Shes not watching full hard core porn websites as the internet provider blocks all these but has been watching soft core - like searches on youtube and dailymotion for sex etc. She always deleted the history after accessing it - but rarely if she was on for other things. It was definitely her (password protected and only me and her know the password and only us two live there) and it bothered me for a while but i forgot about it. Until last week when she didnt properly clear the history on the computer and the searches showed up. 

The were basically all for lesbian sex.

Now I have been acting weird with her and she has noticed. I have been going over it in my mind but its not as easy as giving advice to others -i know she will react badly for a start as she will be so embarrassed- I just don't know what to do - should I bring it up or forget about it? Is she actually lesbian? Is that why our sex life has diminished? Then why marry me?
Why has she talked about us starting a family next year??

Any help / ideas would be appreciated, and for the record I have not gained weight or anything, I am actually in better physical shape now than when we started dating. I tend to her every need and am always here for her, she knows this, and I have already asked her to talk to me if she ever has any problems - she just says "I know. I don't have any though"......

Thanks for your time


----------



## PBear (Nov 16, 2010)

The only one who knows the truth is your wife. Stop p(u)ssy footing around the issue and have that uncomfortable talk. 

You may also want to read "No More Mr. Nice Guy" and "Married Mans Sex Life Primer". 

C
_Posted via Mobile Device_


----------



## Thor (Oct 31, 2011)

How old are you two?

What was her upbringing like? Does she have strictly religious parents?

Did she discuss her beliefs about sexuality with you before you got married? If so, what did she say?

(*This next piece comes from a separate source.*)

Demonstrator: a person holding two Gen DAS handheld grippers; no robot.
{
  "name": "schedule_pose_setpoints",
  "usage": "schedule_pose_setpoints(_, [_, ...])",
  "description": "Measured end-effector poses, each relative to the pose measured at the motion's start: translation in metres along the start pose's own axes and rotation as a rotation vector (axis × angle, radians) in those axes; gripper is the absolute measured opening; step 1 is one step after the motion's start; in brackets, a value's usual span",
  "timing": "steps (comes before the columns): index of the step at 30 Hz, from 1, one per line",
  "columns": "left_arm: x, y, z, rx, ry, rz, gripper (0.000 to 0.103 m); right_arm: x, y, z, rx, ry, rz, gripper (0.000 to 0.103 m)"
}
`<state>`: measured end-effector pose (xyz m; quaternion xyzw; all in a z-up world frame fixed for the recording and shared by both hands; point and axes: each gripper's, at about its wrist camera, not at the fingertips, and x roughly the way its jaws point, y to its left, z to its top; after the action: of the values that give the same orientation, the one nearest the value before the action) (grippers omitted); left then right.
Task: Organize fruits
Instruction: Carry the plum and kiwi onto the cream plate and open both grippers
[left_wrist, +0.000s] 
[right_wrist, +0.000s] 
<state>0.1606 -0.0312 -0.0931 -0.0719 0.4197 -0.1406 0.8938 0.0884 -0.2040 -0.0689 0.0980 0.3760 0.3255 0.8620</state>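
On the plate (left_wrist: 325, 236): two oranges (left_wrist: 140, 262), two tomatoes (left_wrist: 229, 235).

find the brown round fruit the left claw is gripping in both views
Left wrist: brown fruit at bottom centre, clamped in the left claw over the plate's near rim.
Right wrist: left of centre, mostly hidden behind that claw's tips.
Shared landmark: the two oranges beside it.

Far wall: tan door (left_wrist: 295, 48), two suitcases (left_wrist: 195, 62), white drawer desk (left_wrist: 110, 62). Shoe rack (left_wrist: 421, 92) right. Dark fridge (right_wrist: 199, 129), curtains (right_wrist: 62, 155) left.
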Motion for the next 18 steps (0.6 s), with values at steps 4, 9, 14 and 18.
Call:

Ultimately, no matter what the reason for the downturn in sex, and no matter what her interests may be in lesbian sex, what is important is whether you two have a fulfilling marriage or not. So, a word of warning not to work too hard on diagnosing the cause. You (and we) are not qualified to diagnose her. You might gather some information which would inform you on possible avenues to pursue in getting your marriage back on track. But more importantly is that you start working to get the marriage back on track, not spend a lot of time or effort working behind the scenes to figure out what is going on.

Where do you live that your ISP blocks porn and notifies you of inappropriate material being accessed?


----------



## Anon Pink (Jan 17, 2013)

I doubt she is a lesbian. There could be several reasons why she watches lesbian porn none of which have to do with actually being a lesbian.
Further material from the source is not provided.